IT IS HARD to discern any sign of hope in the massacre at Omagh. But at least this can be said: that there has come an end to certain illusions. Now we finally have to face the fact that the real obstacle to peace in Northern Ireland was never, as so many insisted it was, the intransigence of the Unionist population.
It was always a mark of the extraordinary political success of those who worked with an Armalite in one hand and an election manifesto in the other that they managed to establish in the outside world a general perception that violence was inevitable for as long as the Unionists refused to join the Nationalists in building a new political order. Find a political solution — so ran the received wisdom — and peace would follow.
The only people, apparently, who did not think so were the Ulster Unionists themselves, those difficult people (this was certainly the general view on the British mainland) who for so many years caused us all so much trouble by being so unreasonable.
And certainly, it seemed, on the face of it, to make sense: find a real political consensus, or at least an accommodation that most of the population of Northern Ireland would, however grudgingly, get behind, and the "men of violence" would magically find their support withering away and give up their arms.
This analysis was until very recently always rejected by Unionist politicians, who insisted that the real problem behind the violence in Northern Ireland was the existence of violent men who would never change, who were indifferent to the views of those they claimed to represent, and who therefore had to be forcibly dealt with.
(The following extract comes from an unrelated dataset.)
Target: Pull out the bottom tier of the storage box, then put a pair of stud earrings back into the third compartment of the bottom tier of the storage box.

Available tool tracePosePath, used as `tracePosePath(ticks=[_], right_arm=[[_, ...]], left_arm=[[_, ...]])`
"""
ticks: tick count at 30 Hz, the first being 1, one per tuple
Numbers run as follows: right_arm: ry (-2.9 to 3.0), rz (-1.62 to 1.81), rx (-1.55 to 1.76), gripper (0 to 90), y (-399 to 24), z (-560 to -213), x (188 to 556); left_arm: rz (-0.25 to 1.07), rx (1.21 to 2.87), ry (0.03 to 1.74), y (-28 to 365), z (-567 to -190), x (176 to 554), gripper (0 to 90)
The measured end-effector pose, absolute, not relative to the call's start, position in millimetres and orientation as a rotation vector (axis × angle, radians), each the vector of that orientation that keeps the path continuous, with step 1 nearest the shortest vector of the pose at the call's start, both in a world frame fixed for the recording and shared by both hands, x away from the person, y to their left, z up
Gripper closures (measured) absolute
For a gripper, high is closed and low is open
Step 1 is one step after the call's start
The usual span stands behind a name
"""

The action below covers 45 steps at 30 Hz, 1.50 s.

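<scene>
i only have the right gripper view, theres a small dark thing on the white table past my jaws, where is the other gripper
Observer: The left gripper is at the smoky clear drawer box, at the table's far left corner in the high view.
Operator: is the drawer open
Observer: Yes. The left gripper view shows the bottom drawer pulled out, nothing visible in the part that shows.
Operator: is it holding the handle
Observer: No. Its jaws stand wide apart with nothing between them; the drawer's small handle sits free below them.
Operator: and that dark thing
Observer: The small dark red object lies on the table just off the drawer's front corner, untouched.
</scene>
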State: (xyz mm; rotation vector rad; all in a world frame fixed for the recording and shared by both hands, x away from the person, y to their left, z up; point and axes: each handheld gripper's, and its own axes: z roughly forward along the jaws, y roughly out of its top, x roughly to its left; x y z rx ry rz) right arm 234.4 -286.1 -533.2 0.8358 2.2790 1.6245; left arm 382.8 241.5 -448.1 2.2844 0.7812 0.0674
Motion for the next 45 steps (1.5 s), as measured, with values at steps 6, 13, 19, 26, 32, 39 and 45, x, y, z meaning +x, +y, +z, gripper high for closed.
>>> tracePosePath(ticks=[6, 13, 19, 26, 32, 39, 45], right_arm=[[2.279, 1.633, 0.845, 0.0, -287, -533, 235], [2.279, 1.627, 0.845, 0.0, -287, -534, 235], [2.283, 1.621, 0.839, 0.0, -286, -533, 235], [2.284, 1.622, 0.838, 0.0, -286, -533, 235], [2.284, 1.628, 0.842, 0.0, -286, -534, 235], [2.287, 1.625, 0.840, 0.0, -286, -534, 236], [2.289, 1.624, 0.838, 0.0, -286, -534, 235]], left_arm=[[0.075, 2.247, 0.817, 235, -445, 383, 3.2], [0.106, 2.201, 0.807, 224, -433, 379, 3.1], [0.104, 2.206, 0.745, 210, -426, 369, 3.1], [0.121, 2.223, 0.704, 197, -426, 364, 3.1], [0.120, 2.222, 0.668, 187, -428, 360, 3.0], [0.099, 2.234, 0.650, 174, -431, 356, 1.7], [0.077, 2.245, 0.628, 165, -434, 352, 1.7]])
And it is worth remembering that, even at the height of the euphoria over the Good Friday Agreement, when in an act of what most saw as extraordinary political courage David Trimble led his party into partnership with most of the Nationalist community, he was nevertheless unable to persuade more than a narrow majority of the Unionist population to endorse the Agreement.
Now, some Unionists who voted "Yes" are having second thoughts. Having sometimes hesitantly suspended their old habits of mind to give peace a chance, they will not readily set aside their mistrust a second time. And it is difficult to see how from the relative safety of London and the Home Counties English politicians will be able with a clear conscience to begin lecturing them once more about their intransigence until the perpetrators of this atrocity are behind bars without any hope of release as part of some new political deal.
What is remarkable, nevertheless, is how little sign there has been of a disposition to lose faith in the peace process. On the contrary: the Omagh massacre has been perceived as a sign of how deeply threatened by the Good Friday agreement the republican terrorist rump now feels. There has been one definite step forward: for the first time, Gerry Adams and Martin McGuinness have issued an unqualified condemnation of this particular violent act. But it comes very late in the day. Even if they are sincere, events have moved on.
The point is that there was always an element within the Provisional IRA which was vengeful and intransigent and which was never going to give an inch towards recognising the legitimate aspirations of the Unionist population. They have shown that they are still a force to be reckoned with. They have also shown that no political solution short of a United Ireland will ever satisfy them.
What they want is the betrayal by a British government of every promise towards the Unionist population that successive administrations have ever made. That is what the Paisley Unionists fear, even now, that we are longing to do, if only we could find a pretext: and that is why the Drumcree Orange men this summer insisted on their right to march.
The fact is that there has always been an unreal divide — between those, on the one hand ,who claimed that the Ulster problem was an essentially political one, and those on the other who insisted that it was, on the contrary, simply a matter of security, a problem whose solution was to impose the Queen's peace, if necessary by force.
What now emerges is that it was never a matter of deciding which of these solutions was the correct one. Both are correct. Now we have (however imperfectly) a political solution, it must be given a chance. But it has no chance unless the security forces are allowed to do their work.
This need not now involve the kind of massive and counter-productive military invasion of Catholic communities, including house to house searches, that has taken place in the past. The names of those who continue to threaten the peace are undoubtedly known to the Provisional IRA and therefore to Gerry Adams.
Mr Adams has condemned their violence. He must now, therefore, prove his democratic credentials by delivering them up to the security forces. Furthermore, it is still the case that Sinn Fein-IRA (and let there be no more cant about these being two separate organisations) have never declared that for them the 'armed struggle' is at an end.
Let Mr Adams make that declaration without any further weasel words. And finally, and most importantly, let him announce without further delay the immediate surrender of all armaments and explosives held by the Provisional IRA.
Then his condemnation of the Massacre at Omagh will deserve to be taken seriously. But until then, Unionist politicians are right to treat him with suspicion and reserve.